The Hong Kong Jockey Club Sports Medicine and Health Centre is under the Hong Kong Jockey Club Charities Trust that supports two universities, the Hong Kong Polytechnic University (PolyU) and Chinese University of Hong Kong (CUHK). Collaboration with sports scientists, physicians and allied health professionals in PolyU and CUHK is crucial to the success of integrated sports medicine and health sciences programmes.

Director of the Hong Kong Jockey Club Sports Medicine and Health Sciences Prof. Patrick Yung Shu-hang reaffirmed the programme’s benefits for both the delegates and medical centres, saying: “The information exchange facilitates future collaboration in terms of clinical, education and research activities between both parties, which fosters a stronger cooperation and friendship among the fraternity of Asian football medicine.”

The three participants visited various science research laboratories and attended a Hong Kong Premier League match between South China AA and R&F FC.
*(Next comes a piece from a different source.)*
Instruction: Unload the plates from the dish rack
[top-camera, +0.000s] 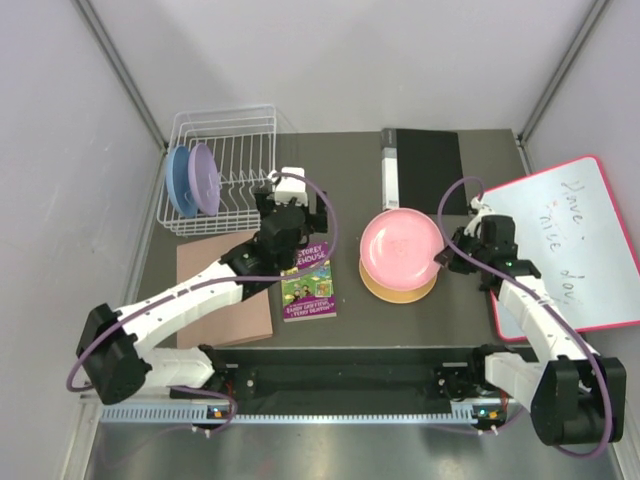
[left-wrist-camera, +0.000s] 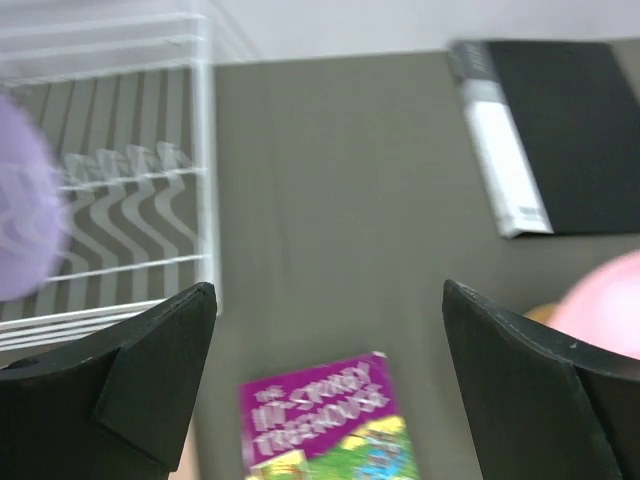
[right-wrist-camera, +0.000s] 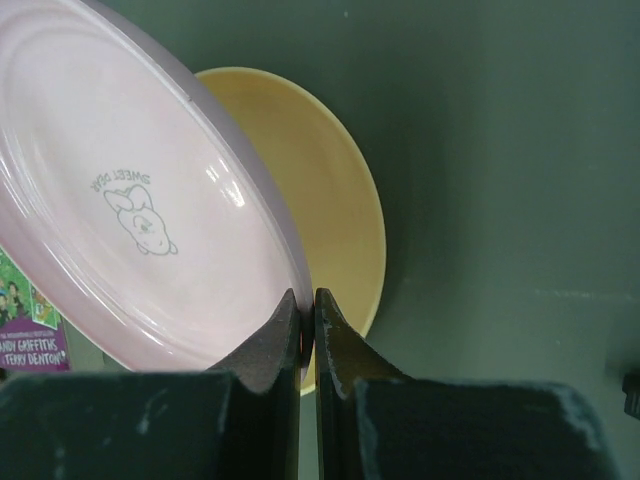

Delegate from Thailand, Police Major Dr Tangmanasakul, summarised his experience, saying: “It has been a fruitful fellowship, from meeting people who love football to visiting the many facilities available here in Hong Kong.

“My main takeaway would be learning about the best practices, system and management set in place in some of the medical centres, with the hopes of applying them back in Thailand.”

Travelling fellow from China PR, Assistant Professor Lua Anmin said: “The fellowship programme is definitely valuable in improving Asian football performance, as sports medicine is a key factor in safeguarding the health of the players, and has extended friendships among Asian countries.”

Dr. Hassanmirzaei from IR Iran said: “The infrastructure, solutions and recommendations to develop sports medicine here in Hong Kong are really insightful and something that can be implemented in Iran to push the development of sports medicine.”